Tableau Desktop users can create forecasts with a couple of mouse clicks. The resulting figures can be exported, revised and possibly added to your datasource -- providing a fast and easy way to model the future based on past history.
How Tableau creates forecasts
Tableau generates forecasted values by using time-series data that is included in your worksheet. Figure 6-1 below shows a time series chart that includes forecasted values.
Forecasted values are presented in a lighter color than the actual values. The forecast values in Figure 6-1 can be added by right-clicking within the worksheet, and selecting the Forecast/Show Forecast menu option. You can also generate the forecast from the Analysis menu/Forecast option.

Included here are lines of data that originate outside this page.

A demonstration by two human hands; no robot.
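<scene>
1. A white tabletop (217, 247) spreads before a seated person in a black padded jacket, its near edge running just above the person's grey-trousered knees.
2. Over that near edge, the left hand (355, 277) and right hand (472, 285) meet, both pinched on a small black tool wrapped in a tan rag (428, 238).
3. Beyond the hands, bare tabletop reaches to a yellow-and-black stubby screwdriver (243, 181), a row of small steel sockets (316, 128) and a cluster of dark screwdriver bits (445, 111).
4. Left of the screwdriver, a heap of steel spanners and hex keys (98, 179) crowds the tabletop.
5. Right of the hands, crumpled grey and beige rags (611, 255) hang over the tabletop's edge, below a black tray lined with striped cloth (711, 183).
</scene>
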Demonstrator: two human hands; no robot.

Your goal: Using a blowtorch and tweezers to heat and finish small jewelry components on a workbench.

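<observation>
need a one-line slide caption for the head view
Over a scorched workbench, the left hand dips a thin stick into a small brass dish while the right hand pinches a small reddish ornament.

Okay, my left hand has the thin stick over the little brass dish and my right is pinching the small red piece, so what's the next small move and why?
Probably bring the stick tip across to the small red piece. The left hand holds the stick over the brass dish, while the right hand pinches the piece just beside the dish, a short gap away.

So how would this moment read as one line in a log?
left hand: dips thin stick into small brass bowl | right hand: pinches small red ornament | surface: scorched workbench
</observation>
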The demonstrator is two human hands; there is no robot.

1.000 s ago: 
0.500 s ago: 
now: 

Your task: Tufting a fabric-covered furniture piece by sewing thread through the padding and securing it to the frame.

Tableau can forecast data in a variety of ways and will automatically select what it feels is the best method. If you dont want to accept the default, edit the forecast model by right-clicking on the worksheet and selecting the forecast options menu. Tableau provides the following forecast trend models:
- Trend and season
- Trend only
- Season only
- No trend or season
Depending on the amount and granularity of the historical data, each option will generate different results. Trend and season will generate the most volatile forecast data. The forecast options menu includes several other variables that can be adjusted. You can see the forecast options menu in Figure 6-2.
At the top of Figure 6-2 you can see that by default, Tableau will generate a 12-month forecast, but it is possible to forecast a specific number of periods into the future. The number of periods that Tableau forecasts is dependent on the date range in your view and the data aggregation level presented. The Ignore Last setting allows you to omit incomplete historical data so that it wont skew the forecast results. Checking the Fill In Missing Values With Zeroes box will prevent null values from corrupting the forecast.
Review and present forecast quality metrics
You can examine the quality of the forecast that Tableau generates by right-clicking within the workspace and selecting the forecast/describe forecast option. Figure 6-3 shows the summary tab.
The summary tab provides details regarding the precision and quality of the forecasted values. You can choose to express forecast precision as number or percentage ranges. Forecast quality is described as poor, OK, or good. Clicking on the Models tab exposes more detailed quality metrics that you see in Figure 6-4.
Tableau's forecasting model weights recent history more heavily. The statistical models for the different quality metrics presented in Figure 6-4 above are defined in detail in the Tableau Desktop manual. The smoothing coefficients for alpha (level smoothing), beta (trend smoothing) and gamma (seasonal smoothing) refer to the amount of smoothing applied. Values closer to one are smoothed less than the lower values. If the value is very close to zero a lot of smoothing was performed.